Martin Jones
Resonus RES10331
In the book A Pilgrim Soul by Meirion and Susie Harries (Michael Joseph 1989) they write ‘Few people consider Lizzie’s piano works to be amongst her best, she herself felt she did not really understand the instrument’. But Martin Jones has now recorded the third volume of her piano music, which amounts in all to well over three hours. Indeed, there are five works on this disc – Overture, Berceuse, Barcarolle, Holiday Diary, and Dance Souvenance that are not even listed in her complete catalogue.
The remaining works on this disc are published, that is the three sets of the late Bagatelles and Helix (meaning a shape like a corkscrew), a typically abstract piece from 1967. These are in her own personal serial technique in which she creates her unique sound world, something she had always wanted to do from an early age. The Bagatelles, 17 in all, in three books, sum up her language. Sometimes angry and vehement, then still, almost lost, then romantic and yearning, then impressionistic, often delicately beautiful, in other words they are just like any other music, except that they are not in a major or minor key.
The unpublished pieces date from the 1940s. The most interesting, in so far as it presages this later stye, is the Berceuse with its elegant yet jagged melodic line. She was capable of writing the delightful melodies that she achieved often in her film scores, and she does so here with the Dance Souvenance.

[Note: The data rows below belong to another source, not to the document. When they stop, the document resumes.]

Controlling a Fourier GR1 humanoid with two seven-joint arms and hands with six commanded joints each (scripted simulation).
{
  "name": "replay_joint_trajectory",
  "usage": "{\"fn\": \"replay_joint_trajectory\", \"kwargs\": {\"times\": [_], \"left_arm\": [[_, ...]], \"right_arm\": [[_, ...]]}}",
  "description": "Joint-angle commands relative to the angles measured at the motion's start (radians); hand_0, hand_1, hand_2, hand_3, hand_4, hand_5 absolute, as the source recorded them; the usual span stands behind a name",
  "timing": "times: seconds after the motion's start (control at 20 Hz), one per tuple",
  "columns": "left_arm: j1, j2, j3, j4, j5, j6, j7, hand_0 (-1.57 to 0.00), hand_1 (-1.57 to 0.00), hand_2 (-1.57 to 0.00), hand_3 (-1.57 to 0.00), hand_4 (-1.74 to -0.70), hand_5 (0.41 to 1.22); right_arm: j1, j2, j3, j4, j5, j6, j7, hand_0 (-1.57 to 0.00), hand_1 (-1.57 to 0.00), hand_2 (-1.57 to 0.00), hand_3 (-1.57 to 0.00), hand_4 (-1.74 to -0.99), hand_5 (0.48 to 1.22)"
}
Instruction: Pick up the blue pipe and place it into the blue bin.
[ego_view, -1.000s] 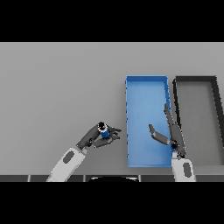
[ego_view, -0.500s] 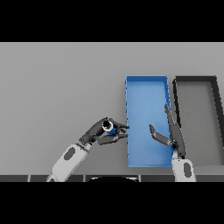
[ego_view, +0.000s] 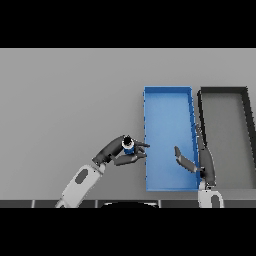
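On the grey tabletop (ego_view: 65, 100) the blue bin (ego_view: 150, 145) lies with a dark bin (ego_view: 247, 130) just beside its right wall; neither shows anything lying on its floor. The right hand (ego_view: 197, 157) hangs over the blue bin's right part, fingers straight and spread. Just left of the blue bin, the left hand (ego_view: 117, 152) pinches the small blue pipe (ego_view: 128, 146) between curled fingers and thumb.
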Motion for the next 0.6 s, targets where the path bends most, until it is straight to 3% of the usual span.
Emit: {"fn": "replay_joint_trajectory", "kwargs": {"times": [0.0,0.05,0.1,0.15,0.35,0.55], "left_arm": [[0.01,0.001,-0.002,0.002,-0.007,-0.006,-0.013,-1.57,-1.57,-1.57,-1.57,-1.47,1.22],[0.005,-0.005,0.004,0.006,-0.003,-0.014,-0.007,-1.57,-1.57,-1.57,-1.57,-1.47,1.22],[0.0,-0.01,0.009,0.006,-0.004,-0.017,-0.002,-1.57,-1.57,-1.57,-1.57,-1.47,1.221],[0.011,-0.01,0.008,-0.002,-0.01,-0.02,-0.012,-1.57,-1.57,-1.57,-1.57,-1.47,1.221],[0.018,-0.024,0.012,-0.006,-0.026,-0.041,-0.007,-1.57,-1.57,-1.57,-1.57,-1.47,1.221],[0.027,-0.028,0.031,-0.032,-0.027,-0.057,0.008,-1.57,-1.57,-1.57,-1.57,-1.47,1.221]], "right_arm": [[0.014,0.002,0.007,-0.02,0.007,-0.002,-0.007,0.0,0.0,0.0,0.0,-1.184,0.642],[0.017,0.005,0.008,-0.039,0.0,0.0,-0.012,0.0,0.0,-0.02,0.0,-1.187,0.642],[0.018,0.002,0.0,-0.064,-0.072,0.043,-0.05,0.0,0.0,-0.04,0.0,-1.195,0.648],[0.013,-0.001,-0.003,-0.079,-0.153,0.097,-0.048,0.0,-0.01,-0.07,0.0,-1.198,0.641],[-0.068,-0.103,0.004,-0.182,-0.399,0.284,0.118,0.0,-0.02,-0.12,0.0,-1.224,0.6],[-0.218,-0.189,0.048,-0.256,-0.532,0.359,0.281,0.0,-0.01,-0.1,0.0,-1.255,0.56]]}}
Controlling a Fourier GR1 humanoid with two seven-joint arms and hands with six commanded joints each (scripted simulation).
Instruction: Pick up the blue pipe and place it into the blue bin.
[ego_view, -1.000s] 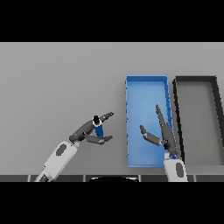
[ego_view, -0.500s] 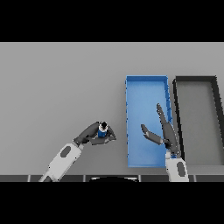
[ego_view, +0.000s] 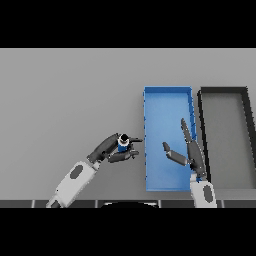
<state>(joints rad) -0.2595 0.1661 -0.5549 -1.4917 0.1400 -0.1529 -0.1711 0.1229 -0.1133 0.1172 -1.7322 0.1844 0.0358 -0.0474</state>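
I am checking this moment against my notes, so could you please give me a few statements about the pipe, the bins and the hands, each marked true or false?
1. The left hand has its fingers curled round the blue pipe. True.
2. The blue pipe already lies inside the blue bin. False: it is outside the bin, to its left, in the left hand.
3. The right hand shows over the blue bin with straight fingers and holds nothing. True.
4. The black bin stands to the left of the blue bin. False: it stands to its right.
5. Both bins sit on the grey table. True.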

Holiday Diary has many delightful, lovely and memorable melodies as it tells the story of an idyllic week’s family holiday in Cornwall, told from the point of view of one of Lutyens children (she had four in all).
The indefatigable Martin Jones, whose achievement in recording this mostly highly complex piano music over the last three years, is now called on to be a narrator as the story of the week’s adventures unfolds with music that any child would enjoy, but which is also clever and highly imaginative. We have a fairground, misty seas, and a train ride, and much more. It must be remembered that Lutyens earned her living by composing incidental and film music, always just hitting on the right mood and the right time.
The booklet writer, Leah Broad, gives us a useful overall view of Lutyens career and character, and fits it neatly into this amazingly varied music, here presented and recorded with clarity and immediacy.